Recent

Author Topic: Moving several units from UTF-16 to UTF-8  (Read 8955 times)

EganSolo

  • Sr. Member
  • ****
  • Posts: 290
Re: Moving several units from UTF-16 to UTF-8
« Reply #15 on: August 23, 2017, 09:27:45 pm »
The following code is taken from a unit called ATStringProc

Code: Pascal  [Select][+][-]
  1. type
  2.   atString = UnicodeString;
  3.   atChar = WideChar;
  4.   PatChar = PWideChar;
  5.  
  6. function SCharUpper(ch: atChar): atChar;
  7. function SCharLower(ch: atChar): atChar;
  8. function SCaseTitle(const S, SWordChars: atString): atString;
  9. function SCaseInvert(const S: atString): atString;
  10. function SCaseSentence(const S, SWordChars: atString): atString;
  11.  

I would need to switch atChar and atString from WideChar and Unicode to String.

Why not just update the atChar functions to work with UTF-16 strings instead? 

I'm not following here, Remy. atChar is an alias for WideChar, as you can see from the type definition above. It's not a function. I suppose you mean something like this:
Code: Pascal  [Select][+][-]
  1. Type
  2. {$IfDef UsingUTF8}
  3.    atChar   = String;
  4.    atString = String;
  5. {$Else}
  6.    atChar   = WideChar;
  7.    atString = UnicodeString;
  8. {$EndIf}
  9.  

Quote
And then you can update the call sites to take UTF-16 surrogates into account when creating substrings to pass to the functions.  That is going to be far less work than switching everything to UTF-8.  You would have to change the functions to use strings anyway to handle 2-4 byte UTF-8 sequences, so you may as well do the same work to handle 2- and 4- byte UTF-16 sequences instead.

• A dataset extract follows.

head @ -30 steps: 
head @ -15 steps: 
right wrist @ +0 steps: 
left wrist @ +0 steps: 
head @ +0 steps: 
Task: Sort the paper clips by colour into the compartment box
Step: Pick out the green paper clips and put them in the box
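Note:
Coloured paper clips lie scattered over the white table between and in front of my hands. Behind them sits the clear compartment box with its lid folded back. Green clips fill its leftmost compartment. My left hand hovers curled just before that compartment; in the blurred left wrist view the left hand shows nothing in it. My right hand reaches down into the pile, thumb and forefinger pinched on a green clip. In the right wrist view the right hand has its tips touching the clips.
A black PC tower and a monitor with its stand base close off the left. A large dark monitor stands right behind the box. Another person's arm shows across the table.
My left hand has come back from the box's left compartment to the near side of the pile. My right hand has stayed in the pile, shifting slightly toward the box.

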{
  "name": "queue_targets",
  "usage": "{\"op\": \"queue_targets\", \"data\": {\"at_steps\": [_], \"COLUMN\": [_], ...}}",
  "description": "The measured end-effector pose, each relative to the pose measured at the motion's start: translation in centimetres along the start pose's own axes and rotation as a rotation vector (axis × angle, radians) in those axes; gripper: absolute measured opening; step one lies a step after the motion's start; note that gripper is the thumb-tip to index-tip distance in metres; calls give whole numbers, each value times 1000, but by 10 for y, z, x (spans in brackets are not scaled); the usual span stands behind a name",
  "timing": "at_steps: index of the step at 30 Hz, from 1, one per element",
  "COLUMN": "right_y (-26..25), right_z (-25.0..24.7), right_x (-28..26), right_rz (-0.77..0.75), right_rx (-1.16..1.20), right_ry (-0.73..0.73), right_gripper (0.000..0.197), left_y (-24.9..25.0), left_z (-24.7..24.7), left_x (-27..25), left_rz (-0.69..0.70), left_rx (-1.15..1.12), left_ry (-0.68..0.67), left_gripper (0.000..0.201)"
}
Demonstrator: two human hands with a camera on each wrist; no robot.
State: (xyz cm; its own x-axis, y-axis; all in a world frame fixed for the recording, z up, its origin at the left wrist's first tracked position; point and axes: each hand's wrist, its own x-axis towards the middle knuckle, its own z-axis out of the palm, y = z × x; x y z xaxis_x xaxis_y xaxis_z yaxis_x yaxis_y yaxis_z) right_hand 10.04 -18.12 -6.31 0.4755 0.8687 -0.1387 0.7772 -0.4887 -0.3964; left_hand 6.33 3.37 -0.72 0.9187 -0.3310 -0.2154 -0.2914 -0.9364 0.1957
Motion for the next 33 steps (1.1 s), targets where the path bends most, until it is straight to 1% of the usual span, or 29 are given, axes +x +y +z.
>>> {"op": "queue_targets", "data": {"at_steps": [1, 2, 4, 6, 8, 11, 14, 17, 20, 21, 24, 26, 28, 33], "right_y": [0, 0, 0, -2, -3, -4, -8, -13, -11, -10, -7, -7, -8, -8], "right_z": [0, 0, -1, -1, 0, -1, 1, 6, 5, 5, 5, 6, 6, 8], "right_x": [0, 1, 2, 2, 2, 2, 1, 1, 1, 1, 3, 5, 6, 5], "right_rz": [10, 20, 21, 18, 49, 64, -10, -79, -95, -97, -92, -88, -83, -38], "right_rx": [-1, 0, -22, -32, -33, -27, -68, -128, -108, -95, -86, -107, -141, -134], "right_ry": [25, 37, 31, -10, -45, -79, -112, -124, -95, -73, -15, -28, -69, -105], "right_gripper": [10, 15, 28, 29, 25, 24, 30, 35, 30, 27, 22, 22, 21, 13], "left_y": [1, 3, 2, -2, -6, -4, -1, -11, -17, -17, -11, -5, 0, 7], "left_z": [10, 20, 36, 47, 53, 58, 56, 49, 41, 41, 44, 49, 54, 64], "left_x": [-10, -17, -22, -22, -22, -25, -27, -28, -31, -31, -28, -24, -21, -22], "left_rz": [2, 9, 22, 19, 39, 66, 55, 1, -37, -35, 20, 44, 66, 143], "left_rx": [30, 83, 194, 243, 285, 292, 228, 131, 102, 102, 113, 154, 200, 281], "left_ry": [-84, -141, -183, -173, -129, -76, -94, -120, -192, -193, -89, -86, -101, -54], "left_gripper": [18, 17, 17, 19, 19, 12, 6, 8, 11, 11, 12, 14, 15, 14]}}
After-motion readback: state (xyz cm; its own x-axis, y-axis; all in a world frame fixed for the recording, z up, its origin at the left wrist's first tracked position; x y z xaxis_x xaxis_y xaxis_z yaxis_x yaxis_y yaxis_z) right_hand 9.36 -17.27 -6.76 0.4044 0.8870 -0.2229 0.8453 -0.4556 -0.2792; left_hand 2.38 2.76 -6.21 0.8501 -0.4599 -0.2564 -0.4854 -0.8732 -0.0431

My parser is UTF-8, which is why I would rather do everything in Unicode. Since Lazarus supports the full Unicode space using UTF-8, I'd rather stick to that.

Remy Lebeau

  • Hero Member
  • *****
  • Posts: 1314
    • Lebeau Software
Re: Moving several units from UTF-16 to UTF-8
« Reply #16 on: August 23, 2017, 09:54:53 pm »
I'm not following here, Remy. atChar is an alias for WideChar

I know. What I'm saying is that when dealing with UTF-16, sometimes you have to deal with UTF-16 surrogates (2 WideChars acting together), so it is better to change single-WideChar functions (in this case, SCharUpper() and SCharLower()) to NOT operate on a single WideChar anymore, but to instead operate on a String instead, so it an hold 1 or 2 WideChars depending on the value of the codepoint being operated on.  That way, you can take surrogates into account when needed to get the right output.

I suppose you mean something like this:

That is not what I said, not even close.

My parser is UTF-8, which is why I would rather do everything in Unicode.

UTF-16 is also Unicode.  As is UTF-32.  And any other UTF, for that matter.

Since Lazarus supports the full Unicode space using UTF-8, I'd rather stick to that.

Then you have your work cut out for you, because processing UTF-8 is more difficult than processing UTF-16 when dealing with non-ASCII characters.  In UTF-8, only 7bit ASCII codepoints use 1 codeunit (ie, a single AnsiChar), non-ASCII codepoints use 2-4 codeunits (multiple AnsiChars).  In UTF-16, Unicode codepoints in the BMP use only 1 codeunit (a single WideChar), codepoints outside the BMP use 2 codeunits (2 WideChars).  This is why most Unicode-based programming languages and frameworks are based on UTF-16.  It strikes a nicer balance between ease of use and memory usage than other UTFs do.  UTF-8 is generally better for reducing memory usage of Unicode data (not always, depending on the language being encoded), but at the cost of more complex processing.  UTF-32 is generally better for processing Unicode data, but at the cost of higher memory usage.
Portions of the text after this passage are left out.